Я подошел к столешнице, где она сидела, и встал в треугольнике ее ног. Я потянулся к лицу, она закрыла глаза, но не отпрянула от меня.
– Мне наплевать, что ты делала, пока меня не было. Меня волнует только наше будущее.
Я наклонился к ней и нежно ее поцеловал.
– Это неправда, – ответила она, коснувшись меня сухими губами. – Это неправда. Тебе не плевать. Это важно. Никому не плевать.
– Нет, – сказал я. – Я прощаю тебя. Я прощаю тебя за все.
– Это неправда, – сказала она снова.
– Пожалуйста, – сказал я. – Позволь мне простить тебя.

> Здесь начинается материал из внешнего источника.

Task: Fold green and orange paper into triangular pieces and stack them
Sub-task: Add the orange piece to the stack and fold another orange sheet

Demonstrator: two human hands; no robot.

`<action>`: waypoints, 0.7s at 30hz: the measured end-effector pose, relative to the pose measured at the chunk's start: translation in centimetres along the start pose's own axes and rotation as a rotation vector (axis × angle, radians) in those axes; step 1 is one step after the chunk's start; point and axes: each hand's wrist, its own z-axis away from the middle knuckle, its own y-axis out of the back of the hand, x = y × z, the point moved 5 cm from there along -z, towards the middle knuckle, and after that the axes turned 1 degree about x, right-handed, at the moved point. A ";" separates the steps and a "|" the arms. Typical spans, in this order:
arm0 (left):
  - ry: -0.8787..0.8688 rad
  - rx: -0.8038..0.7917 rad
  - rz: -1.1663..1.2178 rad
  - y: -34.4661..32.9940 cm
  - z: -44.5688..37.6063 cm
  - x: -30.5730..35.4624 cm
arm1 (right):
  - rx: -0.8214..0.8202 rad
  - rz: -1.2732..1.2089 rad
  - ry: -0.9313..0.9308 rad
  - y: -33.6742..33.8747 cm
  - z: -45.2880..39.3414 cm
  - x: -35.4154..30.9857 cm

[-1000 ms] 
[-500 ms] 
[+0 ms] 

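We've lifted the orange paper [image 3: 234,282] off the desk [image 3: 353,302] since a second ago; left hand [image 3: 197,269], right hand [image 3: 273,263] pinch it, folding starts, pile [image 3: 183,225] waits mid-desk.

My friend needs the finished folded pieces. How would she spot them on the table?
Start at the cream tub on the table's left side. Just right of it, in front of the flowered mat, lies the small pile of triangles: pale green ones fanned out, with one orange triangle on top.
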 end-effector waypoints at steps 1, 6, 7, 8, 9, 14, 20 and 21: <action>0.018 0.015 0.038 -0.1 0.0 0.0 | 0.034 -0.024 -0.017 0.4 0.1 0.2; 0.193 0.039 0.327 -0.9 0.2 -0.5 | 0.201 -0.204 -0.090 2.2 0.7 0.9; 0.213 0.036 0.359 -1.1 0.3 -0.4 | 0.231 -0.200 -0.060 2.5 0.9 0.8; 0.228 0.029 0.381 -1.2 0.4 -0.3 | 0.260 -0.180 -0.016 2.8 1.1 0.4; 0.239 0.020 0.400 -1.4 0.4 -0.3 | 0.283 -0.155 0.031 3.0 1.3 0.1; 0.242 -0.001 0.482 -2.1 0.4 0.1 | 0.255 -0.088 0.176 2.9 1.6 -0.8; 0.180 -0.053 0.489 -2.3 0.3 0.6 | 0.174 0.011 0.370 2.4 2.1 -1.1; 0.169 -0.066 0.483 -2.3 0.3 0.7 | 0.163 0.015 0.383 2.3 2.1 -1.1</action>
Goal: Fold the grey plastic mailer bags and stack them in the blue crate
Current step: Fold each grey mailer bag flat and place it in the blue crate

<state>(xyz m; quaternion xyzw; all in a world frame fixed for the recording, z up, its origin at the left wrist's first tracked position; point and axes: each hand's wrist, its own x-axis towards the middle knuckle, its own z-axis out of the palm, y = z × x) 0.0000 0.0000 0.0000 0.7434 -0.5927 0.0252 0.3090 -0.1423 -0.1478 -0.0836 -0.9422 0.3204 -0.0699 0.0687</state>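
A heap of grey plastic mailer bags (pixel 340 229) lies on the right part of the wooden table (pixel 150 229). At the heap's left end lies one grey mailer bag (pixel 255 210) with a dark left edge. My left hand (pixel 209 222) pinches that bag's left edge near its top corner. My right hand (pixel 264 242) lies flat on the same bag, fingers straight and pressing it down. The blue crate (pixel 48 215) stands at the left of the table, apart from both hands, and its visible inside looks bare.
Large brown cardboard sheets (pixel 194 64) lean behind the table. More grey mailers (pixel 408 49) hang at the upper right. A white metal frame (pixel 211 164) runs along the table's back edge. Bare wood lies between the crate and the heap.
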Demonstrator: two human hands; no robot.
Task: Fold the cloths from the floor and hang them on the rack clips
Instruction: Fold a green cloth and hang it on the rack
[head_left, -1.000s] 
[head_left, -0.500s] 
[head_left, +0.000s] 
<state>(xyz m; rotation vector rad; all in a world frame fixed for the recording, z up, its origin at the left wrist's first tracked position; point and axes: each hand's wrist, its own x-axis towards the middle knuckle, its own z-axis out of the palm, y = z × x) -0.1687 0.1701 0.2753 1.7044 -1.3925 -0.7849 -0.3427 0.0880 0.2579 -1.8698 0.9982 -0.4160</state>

Я снова наклонился к ней, и она не сдвинулась с места. Я положил ладони на ее беззащитную голову, и она не остановила меня. Я целовал ее так, как только мог придумать. Я поцеловал ее лоб, будто она была моей дочерью. Я поцеловал ее дрожащие веки, будто она была моей умершей матерью. Я крепко поцеловал ее щеки, как целуешь кого-то, прежде чем убить его. Я поцеловал ее ключицу, как целуют, когда хотят еще. Я потянул зубами за мочку уха, как целуют, когда знают, что другому это нравится. Я сделал все, а она сидела на столешнице, податливая, как кукла. «Если ты захочешь, – сказал я. – Я смогу простить тебя». Возобновив свой круг поцелуев, я дошел до шеи. Она слегка наклонила голову, так что я смог носом коснуться точки, где ее пульс пробивался через кожу. Но страсть иссякла, как приход от кустарного наркотика, как дешевый стафф, который вдарит сразу, но вдруг исчезает и оставляет тебя ни с чем. Я перешел на другую сторону, надеясь, что она склонит голову вбок, чтобы я мог дотянуться до нее целиком. «Просто попроси меня, – сказал я голосом едва громче гула в груди. – Попроси меня, и я прощу тебя». Теперь я обнимал ее. Она обмякла в моих руках, но не сопротивлялась. «Попроси меня, Джорджия, – сказал я. – Попроси меня, чтобы я мог сказать да».